Japão
Iriomote Island
Nas remotas e sudoeste do arquipélago japonês, onde a Corrente Kuroshio transporta águas tropicais quentes por ilhas que parecem mais do Sudeste Asiático do que do Japão, Iriomote ergue-se do Mar da China Oriental como uma massa emaranhada de rios repletos de manguezais, densa selva subtropical e recifes de corais intocados, que coletivamente conquistaram a inscrição como Patrimônio Mundial da UNESCO em 2021. Esta é a maior ilha do grupo Yaeyama, mas uma das menos povoadas, com apenas 2.400 residentes ocupando uma fina faixa de assentamento costeiro, enquanto o interior montanhoso permanece como domínio do gato de Iriomote — um dos felinos selvagens mais raros e esquivos do mundo, com uma população estimada em pouco mais de cem indivíduos.

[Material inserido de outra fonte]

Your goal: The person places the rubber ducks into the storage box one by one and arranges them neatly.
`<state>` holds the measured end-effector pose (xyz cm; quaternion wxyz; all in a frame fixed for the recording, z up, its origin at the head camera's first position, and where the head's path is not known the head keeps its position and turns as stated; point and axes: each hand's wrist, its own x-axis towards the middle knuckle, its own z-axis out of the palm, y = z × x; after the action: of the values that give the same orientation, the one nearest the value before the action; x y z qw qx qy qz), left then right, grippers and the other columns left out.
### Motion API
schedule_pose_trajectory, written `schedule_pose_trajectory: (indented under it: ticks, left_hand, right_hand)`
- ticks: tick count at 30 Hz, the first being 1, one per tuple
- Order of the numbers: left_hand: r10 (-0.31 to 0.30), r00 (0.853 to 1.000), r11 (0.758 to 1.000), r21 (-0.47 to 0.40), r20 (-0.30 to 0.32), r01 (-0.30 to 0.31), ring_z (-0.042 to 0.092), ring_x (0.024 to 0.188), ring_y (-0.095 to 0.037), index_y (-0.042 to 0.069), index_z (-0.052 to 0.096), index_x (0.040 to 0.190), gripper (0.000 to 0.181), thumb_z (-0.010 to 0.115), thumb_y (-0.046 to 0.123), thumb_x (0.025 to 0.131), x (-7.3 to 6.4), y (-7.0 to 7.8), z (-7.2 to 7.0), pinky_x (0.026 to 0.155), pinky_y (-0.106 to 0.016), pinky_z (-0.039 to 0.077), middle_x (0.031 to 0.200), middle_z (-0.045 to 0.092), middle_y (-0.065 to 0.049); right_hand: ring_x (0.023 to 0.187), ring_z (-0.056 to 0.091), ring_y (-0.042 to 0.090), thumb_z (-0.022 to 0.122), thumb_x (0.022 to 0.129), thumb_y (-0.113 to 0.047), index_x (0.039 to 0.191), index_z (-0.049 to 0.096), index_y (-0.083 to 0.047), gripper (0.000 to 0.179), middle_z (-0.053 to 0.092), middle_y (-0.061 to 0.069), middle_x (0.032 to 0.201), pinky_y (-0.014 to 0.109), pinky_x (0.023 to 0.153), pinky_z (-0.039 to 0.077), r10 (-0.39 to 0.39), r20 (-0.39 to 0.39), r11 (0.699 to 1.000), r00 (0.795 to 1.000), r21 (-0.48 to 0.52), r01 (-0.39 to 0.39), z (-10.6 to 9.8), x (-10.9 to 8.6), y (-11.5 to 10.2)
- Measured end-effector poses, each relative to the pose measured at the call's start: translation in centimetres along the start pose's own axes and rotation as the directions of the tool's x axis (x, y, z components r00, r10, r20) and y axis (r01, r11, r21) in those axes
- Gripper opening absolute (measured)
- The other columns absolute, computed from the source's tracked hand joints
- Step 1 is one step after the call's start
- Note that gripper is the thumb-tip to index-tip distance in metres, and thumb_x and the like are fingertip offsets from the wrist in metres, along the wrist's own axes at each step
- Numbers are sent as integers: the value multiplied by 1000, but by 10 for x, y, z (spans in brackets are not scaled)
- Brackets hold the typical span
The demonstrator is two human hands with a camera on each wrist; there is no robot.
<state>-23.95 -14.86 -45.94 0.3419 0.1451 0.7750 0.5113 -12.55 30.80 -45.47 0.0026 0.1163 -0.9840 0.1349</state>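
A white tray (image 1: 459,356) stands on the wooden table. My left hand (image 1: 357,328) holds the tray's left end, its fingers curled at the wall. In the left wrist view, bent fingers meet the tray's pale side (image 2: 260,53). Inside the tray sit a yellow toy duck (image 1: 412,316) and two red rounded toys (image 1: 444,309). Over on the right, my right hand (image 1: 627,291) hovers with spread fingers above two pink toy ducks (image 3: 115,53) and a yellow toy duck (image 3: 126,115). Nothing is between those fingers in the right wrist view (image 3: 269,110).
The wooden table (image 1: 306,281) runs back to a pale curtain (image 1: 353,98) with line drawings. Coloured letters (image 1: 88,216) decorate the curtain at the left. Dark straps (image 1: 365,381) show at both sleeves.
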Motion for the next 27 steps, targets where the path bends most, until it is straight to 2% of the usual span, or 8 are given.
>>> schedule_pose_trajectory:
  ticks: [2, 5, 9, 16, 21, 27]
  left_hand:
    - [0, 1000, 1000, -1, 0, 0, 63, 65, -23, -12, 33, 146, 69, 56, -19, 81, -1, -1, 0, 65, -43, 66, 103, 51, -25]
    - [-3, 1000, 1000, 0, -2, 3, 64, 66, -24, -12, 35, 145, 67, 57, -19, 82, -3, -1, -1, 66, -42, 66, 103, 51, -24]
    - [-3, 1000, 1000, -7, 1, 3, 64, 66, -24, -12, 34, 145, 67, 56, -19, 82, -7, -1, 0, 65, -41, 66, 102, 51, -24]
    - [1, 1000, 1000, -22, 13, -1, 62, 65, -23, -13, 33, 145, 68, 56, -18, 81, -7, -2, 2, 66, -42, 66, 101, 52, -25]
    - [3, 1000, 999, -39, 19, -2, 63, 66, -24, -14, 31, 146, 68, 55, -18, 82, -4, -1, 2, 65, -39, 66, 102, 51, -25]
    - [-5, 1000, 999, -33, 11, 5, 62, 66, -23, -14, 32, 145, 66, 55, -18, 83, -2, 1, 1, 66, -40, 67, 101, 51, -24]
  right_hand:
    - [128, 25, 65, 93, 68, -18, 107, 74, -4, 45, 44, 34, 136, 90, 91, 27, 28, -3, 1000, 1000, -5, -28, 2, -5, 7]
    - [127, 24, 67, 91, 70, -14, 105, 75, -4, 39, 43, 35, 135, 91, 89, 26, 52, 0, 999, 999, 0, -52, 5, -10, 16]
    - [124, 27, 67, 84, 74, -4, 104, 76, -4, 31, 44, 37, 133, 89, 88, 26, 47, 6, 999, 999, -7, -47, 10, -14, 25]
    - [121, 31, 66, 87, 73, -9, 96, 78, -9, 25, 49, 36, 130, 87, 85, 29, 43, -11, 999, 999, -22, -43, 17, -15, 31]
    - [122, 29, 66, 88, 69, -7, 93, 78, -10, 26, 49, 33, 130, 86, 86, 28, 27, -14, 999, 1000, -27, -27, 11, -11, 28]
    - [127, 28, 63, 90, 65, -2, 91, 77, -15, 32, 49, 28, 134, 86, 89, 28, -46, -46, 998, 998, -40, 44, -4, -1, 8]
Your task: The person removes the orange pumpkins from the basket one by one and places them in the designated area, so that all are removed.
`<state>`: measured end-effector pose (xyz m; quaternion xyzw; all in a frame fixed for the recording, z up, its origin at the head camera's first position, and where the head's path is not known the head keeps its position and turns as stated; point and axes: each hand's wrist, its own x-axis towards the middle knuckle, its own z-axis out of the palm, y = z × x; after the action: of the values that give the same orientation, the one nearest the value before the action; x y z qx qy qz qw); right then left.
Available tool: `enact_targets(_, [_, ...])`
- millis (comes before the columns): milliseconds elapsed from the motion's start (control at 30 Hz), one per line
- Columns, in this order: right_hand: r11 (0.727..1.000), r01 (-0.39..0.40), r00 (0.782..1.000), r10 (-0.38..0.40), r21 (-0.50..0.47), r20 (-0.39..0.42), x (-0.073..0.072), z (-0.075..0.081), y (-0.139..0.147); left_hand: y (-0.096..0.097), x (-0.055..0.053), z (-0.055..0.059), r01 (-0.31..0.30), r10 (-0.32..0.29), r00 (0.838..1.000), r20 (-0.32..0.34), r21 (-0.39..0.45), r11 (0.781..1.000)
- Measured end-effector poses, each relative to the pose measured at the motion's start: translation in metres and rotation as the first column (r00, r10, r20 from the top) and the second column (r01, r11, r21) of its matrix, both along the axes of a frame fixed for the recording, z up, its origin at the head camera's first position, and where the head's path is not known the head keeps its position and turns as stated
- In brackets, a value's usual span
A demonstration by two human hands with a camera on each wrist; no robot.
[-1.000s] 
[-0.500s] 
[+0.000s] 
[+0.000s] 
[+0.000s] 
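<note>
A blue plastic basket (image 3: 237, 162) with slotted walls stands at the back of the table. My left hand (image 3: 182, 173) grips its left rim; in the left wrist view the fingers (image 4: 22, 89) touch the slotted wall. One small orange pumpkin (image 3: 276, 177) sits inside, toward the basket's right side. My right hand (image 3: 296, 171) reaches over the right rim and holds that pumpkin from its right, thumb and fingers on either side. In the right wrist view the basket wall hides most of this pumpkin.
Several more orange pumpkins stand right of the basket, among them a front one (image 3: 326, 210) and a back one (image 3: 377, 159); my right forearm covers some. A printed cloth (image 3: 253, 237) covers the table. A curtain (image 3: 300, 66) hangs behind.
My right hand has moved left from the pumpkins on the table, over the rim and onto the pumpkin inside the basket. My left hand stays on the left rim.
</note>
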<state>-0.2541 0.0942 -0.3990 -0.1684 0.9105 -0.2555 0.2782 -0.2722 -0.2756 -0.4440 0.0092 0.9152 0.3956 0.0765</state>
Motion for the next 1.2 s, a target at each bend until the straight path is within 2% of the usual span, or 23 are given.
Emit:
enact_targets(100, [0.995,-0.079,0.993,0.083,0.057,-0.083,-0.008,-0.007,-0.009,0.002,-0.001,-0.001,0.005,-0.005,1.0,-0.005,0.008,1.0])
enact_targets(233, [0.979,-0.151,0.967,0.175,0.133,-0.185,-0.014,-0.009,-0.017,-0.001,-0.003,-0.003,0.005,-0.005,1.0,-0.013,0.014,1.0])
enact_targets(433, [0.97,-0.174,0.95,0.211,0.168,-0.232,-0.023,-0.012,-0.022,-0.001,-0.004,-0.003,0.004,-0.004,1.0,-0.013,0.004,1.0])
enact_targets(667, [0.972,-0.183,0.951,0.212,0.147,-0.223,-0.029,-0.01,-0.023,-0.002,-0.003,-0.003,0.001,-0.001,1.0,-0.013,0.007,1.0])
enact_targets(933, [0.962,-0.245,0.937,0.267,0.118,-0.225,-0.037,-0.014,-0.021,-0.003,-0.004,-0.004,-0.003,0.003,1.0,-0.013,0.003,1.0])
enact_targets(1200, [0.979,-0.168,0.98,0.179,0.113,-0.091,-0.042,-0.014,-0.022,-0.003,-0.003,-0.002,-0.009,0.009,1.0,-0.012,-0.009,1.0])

O caráter de Iriomote é definido por sua extraordinária concentração de ecossistemas intactos em uma área notavelmente compacta. O interior da ilha é coberto por uma floresta subtropical de folhas largas tão densa que grandes porções permanecem sem mapeamento a pé, acessíveis apenas de caiaque ao longo dos rios que irradiam das terras altas centrais. O rio Urauchi, o mais longo da Prefeitura de Okinawa, serpenteia por um dossel de selva onde palmeiras Yaeyama, samambaias gigantes e orquídeas epifíticas criam um jardim vertical que filtra a luz do sol em uma névoa verde-dourada. As cachoeiras Mariyudu e Kanpire, alcançadas por uma combinação de barco a remo e trilha na selva, despencam por cenários de beleza primal que parecem pertencer a uma época geológica, em vez de uma moderna prefeitura japonesa.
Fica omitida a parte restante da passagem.